> _What is required_
Write out the data once more, exactly as it reads.

> _Given information_
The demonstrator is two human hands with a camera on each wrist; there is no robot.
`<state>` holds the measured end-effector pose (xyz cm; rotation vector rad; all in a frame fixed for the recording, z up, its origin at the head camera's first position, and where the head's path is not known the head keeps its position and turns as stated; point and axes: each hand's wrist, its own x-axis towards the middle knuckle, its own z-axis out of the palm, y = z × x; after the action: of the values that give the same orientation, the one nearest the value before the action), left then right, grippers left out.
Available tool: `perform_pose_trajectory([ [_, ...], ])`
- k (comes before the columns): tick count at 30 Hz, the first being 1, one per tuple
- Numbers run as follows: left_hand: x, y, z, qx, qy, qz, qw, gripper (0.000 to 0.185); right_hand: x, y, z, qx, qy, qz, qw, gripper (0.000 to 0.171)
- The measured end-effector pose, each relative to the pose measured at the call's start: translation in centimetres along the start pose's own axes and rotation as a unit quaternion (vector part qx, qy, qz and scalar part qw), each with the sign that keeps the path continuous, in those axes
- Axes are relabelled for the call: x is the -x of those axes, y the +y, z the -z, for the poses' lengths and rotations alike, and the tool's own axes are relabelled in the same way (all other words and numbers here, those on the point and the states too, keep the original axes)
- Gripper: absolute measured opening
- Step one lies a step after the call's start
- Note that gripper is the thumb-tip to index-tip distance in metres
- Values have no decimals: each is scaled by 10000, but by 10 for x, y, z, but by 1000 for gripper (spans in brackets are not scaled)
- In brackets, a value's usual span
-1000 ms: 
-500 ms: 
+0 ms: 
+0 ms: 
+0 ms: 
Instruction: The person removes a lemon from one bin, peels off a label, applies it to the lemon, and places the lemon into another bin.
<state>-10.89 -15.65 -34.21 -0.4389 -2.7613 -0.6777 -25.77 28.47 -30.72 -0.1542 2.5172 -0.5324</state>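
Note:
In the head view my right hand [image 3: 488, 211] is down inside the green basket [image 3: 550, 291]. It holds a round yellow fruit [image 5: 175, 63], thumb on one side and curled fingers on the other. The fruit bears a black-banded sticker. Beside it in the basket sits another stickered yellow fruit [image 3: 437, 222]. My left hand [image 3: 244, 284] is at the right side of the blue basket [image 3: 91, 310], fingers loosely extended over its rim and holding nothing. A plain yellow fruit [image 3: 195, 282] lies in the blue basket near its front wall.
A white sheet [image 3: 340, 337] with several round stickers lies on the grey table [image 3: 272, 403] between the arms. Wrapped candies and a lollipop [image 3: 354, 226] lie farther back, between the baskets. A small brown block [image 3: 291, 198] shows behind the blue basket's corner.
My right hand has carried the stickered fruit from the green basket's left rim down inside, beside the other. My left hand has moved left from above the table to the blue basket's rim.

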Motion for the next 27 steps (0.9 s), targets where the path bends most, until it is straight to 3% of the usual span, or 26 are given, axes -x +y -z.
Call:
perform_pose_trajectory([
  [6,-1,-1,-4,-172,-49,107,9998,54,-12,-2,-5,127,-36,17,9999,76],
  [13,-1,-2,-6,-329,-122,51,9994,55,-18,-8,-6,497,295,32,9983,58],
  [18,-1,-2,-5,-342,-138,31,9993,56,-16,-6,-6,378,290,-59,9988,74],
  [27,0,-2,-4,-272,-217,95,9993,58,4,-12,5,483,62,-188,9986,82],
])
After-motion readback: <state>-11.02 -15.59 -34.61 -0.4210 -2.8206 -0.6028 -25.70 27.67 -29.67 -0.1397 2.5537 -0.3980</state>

> _Solution_
The demonstrator is two human hands with a camera on each wrist; there is no robot.
`<state>` holds the measured end-effector pose (xyz cm; rotation vector rad; all in a frame fixed for the recording, z up, its origin at the head camera's first position, and where the head's path is not known the head keeps its position and turns as stated; point and axes: each hand's wrist, its own x-axis towards the middle knuckle, its own z-axis out of the palm, y = z × x; after the action: of the values that give the same orientation, the one nearest the value before the action), left then right, grippers left out.
Available tool: `perform_pose_trajectory([ [_, ...], ])`
- k (comes before the columns): tick count at 30 Hz, the first being 1, one per tuple
- Numbers run as follows: left_hand: x, y, z, qx, qy, qz, qw, gripper (0.000 to 0.185); right_hand: x, y, z, qx, qy, qz, qw, gripper (0.000 to 0.171)
- The measured end-effector pose, each relative to the pose measured at the call's start: translation in centimetres along the start pose's own axes and rotation as a unit quaternion (vector part qx, qy, qz and scalar part qw), each with the sign that keeps the path continuous, in those axes
- Axes are relabelled for the call: x is the -x of those axes, y the +y, z the -z, for the poses' lengths and rotations alike, and the tool's own axes are relabelled in the same way (all other words and numbers here, those on the point and the states too, keep the original axes)
- Gripper: absolute measured opening
- Step one lies a step after the call's start
- Note that gripper is the thumb-tip to index-tip distance in metres
- Values have no decimals: each is scaled by 10000, but by 10 for x, y, z, but by 1000 for gripper (spans in brackets are not scaled)
- In brackets, a value's usual span
-1000 ms: 
-500 ms: 
+0 ms: 
+0 ms: 
+0 ms: 
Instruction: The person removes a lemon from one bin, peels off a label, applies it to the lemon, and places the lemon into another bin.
<state>-10.89 -15.65 -34.21 -0.4389 -2.7613 -0.6777 -25.77 28.47 -30.72 -0.1542 2.5172 -0.5324</state>
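Note:
In the head view my right hand [image 3: 488, 211] is down inside the green basket [image 3: 550, 291]. It holds a round yellow fruit [image 5: 175, 63], thumb on one side and curled fingers on the other. The fruit bears a black-banded sticker. Beside it in the basket sits another stickered yellow fruit [image 3: 437, 222]. My left hand [image 3: 244, 284] is at the right side of the blue basket [image 3: 91, 310], fingers loosely extended over its rim and holding nothing. A plain yellow fruit [image 3: 195, 282] lies in the blue basket near its front wall.
A white sheet [image 3: 340, 337] with several round stickers lies on the grey table [image 3: 272, 403] between the arms. Wrapped candies and a lollipop [image 3: 354, 226] lie farther back, between the baskets. A small brown block [image 3: 291, 198] shows behind the blue basket's corner.
My right hand has carried the stickered fruit from the green basket's left rim down inside, beside the other. My left hand has moved left from above the table to the blue basket's rim.
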
Motion for the next 27 steps (0.9 s), targets where the path bends most, until it is straight to 3% of the usual span, or 26 are given, axes -x +y -z.
Call:
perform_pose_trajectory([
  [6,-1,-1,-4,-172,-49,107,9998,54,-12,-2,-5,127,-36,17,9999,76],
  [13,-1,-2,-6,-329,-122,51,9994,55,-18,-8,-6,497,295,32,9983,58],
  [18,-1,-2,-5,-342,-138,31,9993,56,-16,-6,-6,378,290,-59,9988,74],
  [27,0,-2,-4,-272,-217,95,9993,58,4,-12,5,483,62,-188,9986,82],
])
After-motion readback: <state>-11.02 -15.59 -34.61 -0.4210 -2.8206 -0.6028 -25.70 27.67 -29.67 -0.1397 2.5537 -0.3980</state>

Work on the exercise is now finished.